Hi huys, quick question on the topic: With TRIM enabled on an SSD, isn't overprovisioning basically the same as just having some free space on it? is it different on the hardware(controller) level?
As far as I understand it, the drive needs empty blocks in order for the wear levelling to function optimally. It shouldn't matter if the space is unallocated or simply marked free as the controller just scatters writes over available blocks to avoid wearing out some areas of the flash prematurely.
TRIM helps exactly with this - it actually tells the SSD to erase blocks which hold deleted data. For example, all areas marked as free in the Master File Table on an NTFS partition. This is needed because the file systems do not care about actually deleting the sectors containing the data, they only mark them as free in the FS lookup tables so they can be overwritten later. This was(is) not a problem for HDDs, but it messes with the SSDs' garbage collection schemes - they still see the blocks as occupied even though they aren't.
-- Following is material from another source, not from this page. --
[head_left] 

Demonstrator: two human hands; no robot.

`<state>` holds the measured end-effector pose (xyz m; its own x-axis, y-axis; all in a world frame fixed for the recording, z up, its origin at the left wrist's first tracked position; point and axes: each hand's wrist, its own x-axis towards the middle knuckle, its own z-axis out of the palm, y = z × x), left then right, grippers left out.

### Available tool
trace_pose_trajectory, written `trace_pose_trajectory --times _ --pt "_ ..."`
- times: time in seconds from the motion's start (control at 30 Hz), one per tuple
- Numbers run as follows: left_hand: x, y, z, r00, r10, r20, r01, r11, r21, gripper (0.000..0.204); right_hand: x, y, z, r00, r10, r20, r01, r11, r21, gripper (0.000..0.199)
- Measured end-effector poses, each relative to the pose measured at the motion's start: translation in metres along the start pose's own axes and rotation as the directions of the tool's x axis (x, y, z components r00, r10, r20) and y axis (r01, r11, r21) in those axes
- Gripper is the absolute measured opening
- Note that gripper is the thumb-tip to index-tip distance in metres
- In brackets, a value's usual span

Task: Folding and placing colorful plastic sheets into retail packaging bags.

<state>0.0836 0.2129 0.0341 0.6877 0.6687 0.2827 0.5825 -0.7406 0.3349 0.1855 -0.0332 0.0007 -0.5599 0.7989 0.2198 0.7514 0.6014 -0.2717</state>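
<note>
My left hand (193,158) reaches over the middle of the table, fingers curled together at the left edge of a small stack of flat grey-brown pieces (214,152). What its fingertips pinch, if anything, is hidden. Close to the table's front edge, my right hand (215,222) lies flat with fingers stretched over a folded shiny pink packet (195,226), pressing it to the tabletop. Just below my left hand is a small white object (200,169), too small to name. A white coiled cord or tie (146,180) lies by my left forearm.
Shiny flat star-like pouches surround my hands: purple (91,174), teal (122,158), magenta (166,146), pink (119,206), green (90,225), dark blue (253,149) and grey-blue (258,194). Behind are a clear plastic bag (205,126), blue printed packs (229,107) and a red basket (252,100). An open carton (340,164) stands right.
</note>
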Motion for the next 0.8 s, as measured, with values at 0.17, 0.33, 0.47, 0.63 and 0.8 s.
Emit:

Unless I'm missing something, as long as the drive is TRIMmed regularly (which is automatic on modern OSes), just not filling it completely should have more or less the same effect on durability and performance as leaving some space permanently unallocated. The difference is that that you could, if needed, fill the extra space - performance should return to normal once the space is freed and TRIMmed afterwards. Is this really the case or is the TRIMming not as ideal in real-world conditions?